Now, as to why I decided to create "Should It Stay or Should It Go?" As with just about anything - from 99.9% of good pop songs to the Trojan War - it started with a girl. In the summer of 2003, I met Eileen, a lovely lass from Rhode Island who lived in Queens and was dragged to my birthday party in Brooklyn. We went out on some dates. Then some more. On Memorial Day Weekend of 2004, she moved in with Hubley J. Cat and me in Brooklyn. A couple of months later, Eileen ordered dessert at a nice restaurant in Cold Spring, NY, and found a diamond ring sitting next to her bowl of berries. On June 11, 2005, we got married, and thus far I'm just pretty damn happy that it's all gone the way it has.

But no one would believe me if I said it was all perfect. There's been one consistent bone of contention between us, and even bringing it up inevitably leads to an argument of some sort: my record collection.

See, I'm worse than a Record Collector - I'm a Record Geek. I just love the things. I mean, I love the music, too; but there's something I just can't get past, no matter how fast we hurtle into the MP3/iTunes era, about a CD, an LP or a 7-inch single. They're great.

I love them.
I love Eileen.
I'm in a love triangle, and something's got to give.

So I started trying to weed out the collection. But it's not easy. I don't have an exact count (yet), but in general I'd estimate I've got about 1,500 CDs, 200 LPs, another 200 or so 7-inch singles, a clutch of box sets, and some cassettes still in the back of my closet. I mean, I know people who have more records, sure, but that's not the point. The point is: I live in a New York-sized 1-bedroom apartment, and this stuff takes up a lot of much-needed space.

Plus, there's The Future. Eileen and I are probably going to move in the next year or so. And we're going to start in on makin' some kiddies. Big stuff. Hard to get my head around.

But here's something I can grasp: moving 2,000 records is an enormous pain in the ass. I've done it, even when there were fewer pieces, and it's just ungodly difficult and unpleasant (and I'm not even the guy lifting all the boxes - I'm just talking about packing and unpacking The Beast). So I need to get rid of some.
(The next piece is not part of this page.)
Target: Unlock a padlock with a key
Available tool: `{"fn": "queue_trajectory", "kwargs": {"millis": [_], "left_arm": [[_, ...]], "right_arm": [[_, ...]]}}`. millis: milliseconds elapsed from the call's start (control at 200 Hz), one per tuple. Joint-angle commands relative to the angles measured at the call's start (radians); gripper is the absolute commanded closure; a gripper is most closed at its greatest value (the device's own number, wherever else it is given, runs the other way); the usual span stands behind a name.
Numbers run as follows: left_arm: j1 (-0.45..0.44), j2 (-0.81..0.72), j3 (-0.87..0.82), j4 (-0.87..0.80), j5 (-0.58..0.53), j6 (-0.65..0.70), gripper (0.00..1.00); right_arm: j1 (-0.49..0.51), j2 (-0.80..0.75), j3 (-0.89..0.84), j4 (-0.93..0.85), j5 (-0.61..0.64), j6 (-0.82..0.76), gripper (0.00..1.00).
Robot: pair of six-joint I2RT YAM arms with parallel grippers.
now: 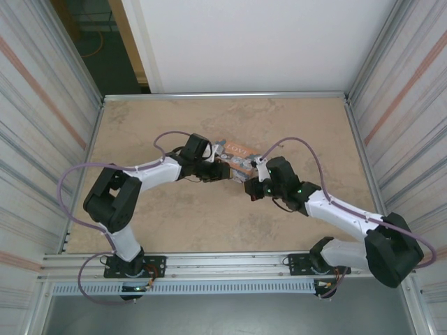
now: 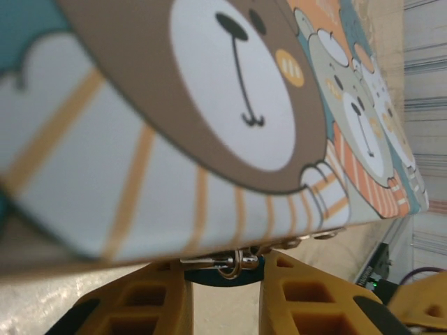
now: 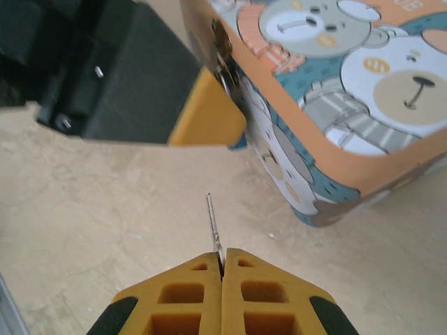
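Note:
The padlock (image 2: 223,277) is a small dark teal body with a silvery shackle, hanging from the clasp under the edge of the bear-print box (image 2: 209,105). My left gripper (image 2: 225,267) has its yellow fingers closed on the lock body from both sides. A sliver of the padlock (image 3: 241,144) shows beside the left finger (image 3: 206,115) at the box's metal clasp. My right gripper (image 3: 223,255) is shut on a thin silver key (image 3: 213,220), whose tip points toward the lock with a gap between them. From above, the left gripper (image 1: 222,169) and right gripper (image 1: 249,187) meet beside the box (image 1: 236,150).
The box stands mid-table on the beige tabletop (image 1: 174,216), with open surface in front of it and to both sides. Metal rails (image 1: 223,94) border the table, and striped walls stand left and right.

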Motion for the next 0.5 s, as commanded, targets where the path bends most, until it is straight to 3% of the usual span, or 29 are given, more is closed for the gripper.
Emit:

Thus, Should It Stay or Should It Go? I'm going to go through the whole thing, face The Beast, and figure out what stays and what goes. Sometimes it'll be one at a time, sometimes a whole chunk at a time, but I will get through it. And I'm going to do more than get through it: I'm also going to get into it, think about these CDs and LPs and such, try to figure out why each one seems so hard to even consider putting up on eBay or (perish the thought) just throwing away. And I'm going to do it here, in front of anyone who might want to follow along, as a way to help keep me honest. Or at least on track.

In the Record Geek Bible (aka, Nick Hornby's High Fidelity), Rob asks, "What's wrong with wanting to be at home with your record collection?" Too true, but I'm not alone anymore. There's a girl and the future, and I need to make some room for them.